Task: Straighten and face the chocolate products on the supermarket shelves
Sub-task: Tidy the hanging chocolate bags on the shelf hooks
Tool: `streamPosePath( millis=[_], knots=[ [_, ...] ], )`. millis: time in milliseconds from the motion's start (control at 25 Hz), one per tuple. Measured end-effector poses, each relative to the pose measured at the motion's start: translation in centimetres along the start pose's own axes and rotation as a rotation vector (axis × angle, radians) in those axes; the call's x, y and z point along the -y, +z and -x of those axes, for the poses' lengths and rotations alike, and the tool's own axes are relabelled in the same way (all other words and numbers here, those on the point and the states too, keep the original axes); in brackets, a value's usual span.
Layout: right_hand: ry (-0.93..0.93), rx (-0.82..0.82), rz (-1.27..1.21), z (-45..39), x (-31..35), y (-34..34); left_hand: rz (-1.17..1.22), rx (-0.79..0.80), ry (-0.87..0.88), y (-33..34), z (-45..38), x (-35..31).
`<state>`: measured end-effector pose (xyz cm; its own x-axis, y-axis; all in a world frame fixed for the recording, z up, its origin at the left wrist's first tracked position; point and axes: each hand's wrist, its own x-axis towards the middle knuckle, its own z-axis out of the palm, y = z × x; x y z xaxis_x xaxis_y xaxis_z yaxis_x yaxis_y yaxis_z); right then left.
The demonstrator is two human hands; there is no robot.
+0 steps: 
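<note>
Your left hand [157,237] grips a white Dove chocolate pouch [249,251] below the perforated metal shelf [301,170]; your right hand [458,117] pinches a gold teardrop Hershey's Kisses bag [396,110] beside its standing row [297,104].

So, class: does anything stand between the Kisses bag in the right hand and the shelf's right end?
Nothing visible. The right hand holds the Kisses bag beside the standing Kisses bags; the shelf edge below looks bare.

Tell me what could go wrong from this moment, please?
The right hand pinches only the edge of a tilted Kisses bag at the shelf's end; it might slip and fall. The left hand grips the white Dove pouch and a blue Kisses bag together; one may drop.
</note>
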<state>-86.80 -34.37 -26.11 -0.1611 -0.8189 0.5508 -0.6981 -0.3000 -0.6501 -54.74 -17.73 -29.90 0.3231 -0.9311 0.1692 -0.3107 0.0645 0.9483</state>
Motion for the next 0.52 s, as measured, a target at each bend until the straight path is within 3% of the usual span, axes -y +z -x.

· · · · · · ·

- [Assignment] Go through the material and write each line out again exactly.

- [Problem solution]
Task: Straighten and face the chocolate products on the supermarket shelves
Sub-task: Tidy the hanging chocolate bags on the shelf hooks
Tool: `streamPosePath( millis=[_], knots=[ [_, ...] ], )`. millis: time in milliseconds from the motion's start (control at 25 Hz), one per tuple. Measured end-effector poses, each relative to the pose measured at the motion's start: translation in centimetres along the start pose's own axes and rotation as a rotation vector (axis × angle, radians) in those axes; the call's x, y and z point along the -y, +z and -x of those axes, for the poses' lengths and rotations alike, and the tool's own axes are relabelled in the same way (all other words and numbers here, those on the point and the states too, keep the original axes); in brackets, a value's usual span.
Layout: right_hand: ry (-0.93..0.93), rx (-0.82..0.82), rz (-1.27..1.21), z (-45..39), x (-31..35), y (-34..34); left_hand: rz (-1.17..1.22), rx (-0.79..0.80), ry (-0.87..0.88), y (-33..34), z (-45..38), x (-35..31).
`<state>`: measured end-effector pose (xyz cm; its own x-axis, y-axis; all in a world frame fixed for the recording, z up, its origin at the left wrist's first tracked position; point and axes: each hand's wrist, its own x-axis towards the middle knuckle, its own z-axis out of the palm, y = z × x; x y z xaxis_x xaxis_y xaxis_z yaxis_x yaxis_y yaxis_z); right then left.
The demonstrator is two human hands; there is no robot.
+0 steps: 
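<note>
Your left hand [157,237] grips a white Dove chocolate pouch [249,251] below the perforated metal shelf [301,170]; your right hand [458,117] pinches a gold teardrop Hershey's Kisses bag [396,110] beside its standing row [297,104].

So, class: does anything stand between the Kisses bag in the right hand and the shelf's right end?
Nothing visible. The right hand holds the Kisses bag beside the standing Kisses bags; the shelf edge below looks bare.

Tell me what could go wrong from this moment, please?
The right hand pinches only the edge of a tilted Kisses bag at the shelf's end; it might slip and fall. The left hand grips the white Dove pouch and a blue Kisses bag together; one may drop.
</note>
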<state>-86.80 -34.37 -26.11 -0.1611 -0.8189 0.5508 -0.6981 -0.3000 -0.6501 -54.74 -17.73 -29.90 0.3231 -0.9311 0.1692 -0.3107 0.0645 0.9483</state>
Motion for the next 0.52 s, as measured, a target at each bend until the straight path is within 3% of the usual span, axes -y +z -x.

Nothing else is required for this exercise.